Only the lines below starting at the one containing "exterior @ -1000" and ending at the one containing "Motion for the" belong in the answer, each copied exactly.

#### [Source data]
.....

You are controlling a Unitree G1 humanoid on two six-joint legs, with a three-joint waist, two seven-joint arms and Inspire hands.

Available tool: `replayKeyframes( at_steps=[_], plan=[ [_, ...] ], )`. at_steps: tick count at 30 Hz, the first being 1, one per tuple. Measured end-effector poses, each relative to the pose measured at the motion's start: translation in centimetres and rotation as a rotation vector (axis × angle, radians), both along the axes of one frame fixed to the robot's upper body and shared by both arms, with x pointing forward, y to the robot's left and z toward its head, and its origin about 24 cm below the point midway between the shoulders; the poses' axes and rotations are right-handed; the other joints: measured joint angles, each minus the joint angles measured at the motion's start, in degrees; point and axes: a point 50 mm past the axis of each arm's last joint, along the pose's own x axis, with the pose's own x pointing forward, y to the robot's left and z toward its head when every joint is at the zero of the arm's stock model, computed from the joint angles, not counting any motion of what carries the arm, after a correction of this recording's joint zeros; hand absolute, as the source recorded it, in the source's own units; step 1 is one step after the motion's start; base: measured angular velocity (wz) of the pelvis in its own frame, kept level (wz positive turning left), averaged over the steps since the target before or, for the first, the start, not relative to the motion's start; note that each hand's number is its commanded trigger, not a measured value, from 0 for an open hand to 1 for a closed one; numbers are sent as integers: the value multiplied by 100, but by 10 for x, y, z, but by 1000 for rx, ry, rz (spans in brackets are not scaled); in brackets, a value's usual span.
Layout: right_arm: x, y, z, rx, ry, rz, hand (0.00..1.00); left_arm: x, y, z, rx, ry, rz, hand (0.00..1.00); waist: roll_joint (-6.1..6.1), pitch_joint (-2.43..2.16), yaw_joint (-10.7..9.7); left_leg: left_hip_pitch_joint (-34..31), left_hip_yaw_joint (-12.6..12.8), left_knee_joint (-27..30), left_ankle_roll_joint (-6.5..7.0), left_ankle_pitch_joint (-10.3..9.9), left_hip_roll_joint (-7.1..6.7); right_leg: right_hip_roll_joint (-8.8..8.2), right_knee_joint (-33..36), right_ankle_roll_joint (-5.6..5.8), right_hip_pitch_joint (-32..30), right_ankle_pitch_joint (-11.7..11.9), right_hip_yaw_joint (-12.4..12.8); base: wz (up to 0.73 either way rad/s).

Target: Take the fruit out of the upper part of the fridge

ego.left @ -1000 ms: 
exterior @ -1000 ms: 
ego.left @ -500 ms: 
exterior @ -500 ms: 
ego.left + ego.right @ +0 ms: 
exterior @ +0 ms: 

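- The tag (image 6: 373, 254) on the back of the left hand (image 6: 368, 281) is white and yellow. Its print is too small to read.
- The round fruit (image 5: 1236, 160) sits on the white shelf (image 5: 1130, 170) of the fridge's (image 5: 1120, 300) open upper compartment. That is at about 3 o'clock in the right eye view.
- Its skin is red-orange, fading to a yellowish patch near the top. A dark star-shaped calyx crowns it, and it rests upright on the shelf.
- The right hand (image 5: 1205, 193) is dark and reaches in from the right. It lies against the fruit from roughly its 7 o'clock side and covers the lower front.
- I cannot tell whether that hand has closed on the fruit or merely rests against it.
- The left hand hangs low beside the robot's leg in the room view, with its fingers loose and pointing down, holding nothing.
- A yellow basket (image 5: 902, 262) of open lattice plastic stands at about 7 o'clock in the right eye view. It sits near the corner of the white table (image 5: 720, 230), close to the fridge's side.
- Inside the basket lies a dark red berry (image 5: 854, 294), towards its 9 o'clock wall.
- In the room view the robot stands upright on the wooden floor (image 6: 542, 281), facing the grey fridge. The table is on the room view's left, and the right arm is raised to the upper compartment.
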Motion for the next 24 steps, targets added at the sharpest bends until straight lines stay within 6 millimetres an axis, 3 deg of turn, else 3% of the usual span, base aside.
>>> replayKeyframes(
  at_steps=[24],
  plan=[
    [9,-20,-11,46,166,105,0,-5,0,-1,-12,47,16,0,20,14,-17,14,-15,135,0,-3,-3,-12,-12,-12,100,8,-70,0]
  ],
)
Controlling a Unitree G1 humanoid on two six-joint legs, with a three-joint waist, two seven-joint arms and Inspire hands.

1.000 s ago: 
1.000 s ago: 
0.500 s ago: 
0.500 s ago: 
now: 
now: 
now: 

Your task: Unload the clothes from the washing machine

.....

#### [RESPONSE BELOW]
exterior @ -1000 ms: 
ego.left @ -500 ms: 
exterior @ -500 ms: 
ego.left + ego.right @ +0 ms: 
exterior @ +0 ms: 

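- The tag (image 6: 373, 254) on the back of the left hand (image 6: 368, 281) is white and yellow. Its print is too small to read.
- The round fruit (image 5: 1236, 160) sits on the white shelf (image 5: 1130, 170) of the fridge's (image 5: 1120, 300) open upper compartment. That is at about 3 o'clock in the right eye view.
- Its skin is red-orange, fading to a yellowish patch near the top. A dark star-shaped calyx crowns it, and it rests upright on the shelf.
- The right hand (image 5: 1205, 193) is dark and reaches in from the right. It lies against the fruit from roughly its 7 o'clock side and covers the lower front.
- I cannot tell whether that hand has closed on the fruit or merely rests against it.
- The left hand hangs low beside the robot's leg in the room view, with its fingers loose and pointing down, holding nothing.
- A yellow basket (image 5: 902, 262) of open lattice plastic stands at about 7 o'clock in the right eye view. It sits near the corner of the white table (image 5: 720, 230), close to the fridge's side.
- Inside the basket lies a dark red berry (image 5: 854, 294), towards its 9 o'clock wall.
- In the room view the robot stands upright on the wooden floor (image 6: 542, 281), facing the grey fridge. The table is on the room view's left, and the right arm is raised to the upper compartment.
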Motion for the next 24 steps, targets added at the sharpest bends until straight lines stay within 6 millimetres an axis, 3 deg of turn, else 3% of the usual span, base aside.

With this, the answer is finished.